Driver Shortage = Truck Shortage = Carrier Shortage = Higher prices
We see the shortage being caused by:
- Hours-of-service regulations from July 1st, 2013 - primarily the 34hr reset - are causing reduced driver productivity & lower real wages (See article)
- Fewer incentives for people to become professional truck drivers as miles/week have dropped by about a third in the past ten years
- Being an over-the-road truck driver is not a good life. Drivers are leaving the industry to find jobs near home and often with comparable wages
Carriers have been reacting accordingly - cutting their fleet size at the same time as they have been increasing recruiting. With driver turnover around 100% and recruiting costs of around $8,000 per driver (average cost as of August 2014), it's not hard to see why some carriers are finding it hard to meet former price commitments.
Fewer carriers, faced with increasing load volume, have put pressure on costs. My old economics professor would be proud!
But the loads have to go
The panacea used to be intermodal. Not any more. Trains are running slower and congestion is rising. Simply put the rails can’t be expected to take up the slack quickly. Add to this, companies are switching from intermodal to over-the-road truck because their just-in-time (JIT) customers are not getting their product on time. This places further pressure on carriers.
Some companies are even pushing more volume to private or dedicated fleets further hurting total carrier capacity as these arrangements traditionally have more wasteful dead-head than for-hire carriers.
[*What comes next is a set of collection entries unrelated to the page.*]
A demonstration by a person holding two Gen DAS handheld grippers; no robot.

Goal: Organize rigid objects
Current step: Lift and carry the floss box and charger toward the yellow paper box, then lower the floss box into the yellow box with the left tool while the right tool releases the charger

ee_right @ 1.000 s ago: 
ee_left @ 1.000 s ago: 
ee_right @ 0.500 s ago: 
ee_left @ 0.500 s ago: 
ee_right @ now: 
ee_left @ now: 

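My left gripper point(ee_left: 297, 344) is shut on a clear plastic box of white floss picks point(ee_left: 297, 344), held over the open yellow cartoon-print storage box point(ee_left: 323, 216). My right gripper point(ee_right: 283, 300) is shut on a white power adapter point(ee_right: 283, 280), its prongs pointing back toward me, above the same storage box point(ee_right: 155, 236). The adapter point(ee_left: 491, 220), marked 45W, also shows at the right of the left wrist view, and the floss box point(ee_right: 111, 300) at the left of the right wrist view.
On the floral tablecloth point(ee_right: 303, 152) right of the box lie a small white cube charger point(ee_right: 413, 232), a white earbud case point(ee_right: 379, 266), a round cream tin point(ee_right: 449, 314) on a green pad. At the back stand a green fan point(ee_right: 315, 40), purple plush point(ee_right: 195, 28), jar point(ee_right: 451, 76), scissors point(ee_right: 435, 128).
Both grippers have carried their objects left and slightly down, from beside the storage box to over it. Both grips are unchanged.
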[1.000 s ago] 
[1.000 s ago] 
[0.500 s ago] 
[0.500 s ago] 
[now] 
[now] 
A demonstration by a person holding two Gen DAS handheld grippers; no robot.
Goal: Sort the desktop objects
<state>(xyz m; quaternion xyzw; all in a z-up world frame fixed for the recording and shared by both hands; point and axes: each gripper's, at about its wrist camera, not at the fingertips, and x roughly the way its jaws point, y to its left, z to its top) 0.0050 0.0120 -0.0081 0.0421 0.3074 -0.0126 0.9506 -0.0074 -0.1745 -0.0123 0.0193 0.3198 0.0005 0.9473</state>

Here are some of the areas we can help clients get capacity:
|Find underutilized capacity||For-hire carriers are running around 90% loaded – how can this be made to go to 95% or more? Private fleets often have a much greater opportunity here. Truck capacity is often under utilized. Our sister company Transportation | Warehouse Optimization can often increase truck capacity utilization 4-8% by writing “optimized” orders, including purchase orders. www.warehouseoptimization.com/autoo2 Even on lanes where the customer writes the order, they have been successful at generating significant load-factor improvements.|
|Eliminate shipments||By eliminating the number of moves between production and consumption, for example, shipping directly from then plant, the sheer volume of moves can decline. Similarly in any plant-warehouse campus, how can the product be touched the fewest times? Again talk to our sister company www.warehouseoptimization.com/autoscheduler Product and packaging re-design is an obvious longer-term opportunity|
|Take another look at your network||By adding another warehouse in the North East – a a major B to B shipper was able to use intermodal to position inventory for quick-turn shipments to its customers located there. How can network changes benefit you? Ask us|
|Create an in-house brokerage||Why pay somebody else|
|Get “dibs” on the capacity||My father used to say, “first up, best dressed.” He must have known about tendering truckloads. Some of our team, who used to guide significant over-the-road fleets, tell us that the earlier a shipment is tendered the more likely it is to be accepted. Ask us how, in a world of ever increasing pressure to reduce the lead-time between order placement and receipt, can this be achieved.|
|Buy smart||Lock-in capacity commitments with sufficient incentives|
Work with your legislator
In addition to the need to improve infrastructure (See article), legislation can help trucking in the areas of hours-of-service as well as total payload and equipment size. While government solutions are never fast, they do have a significant role to play.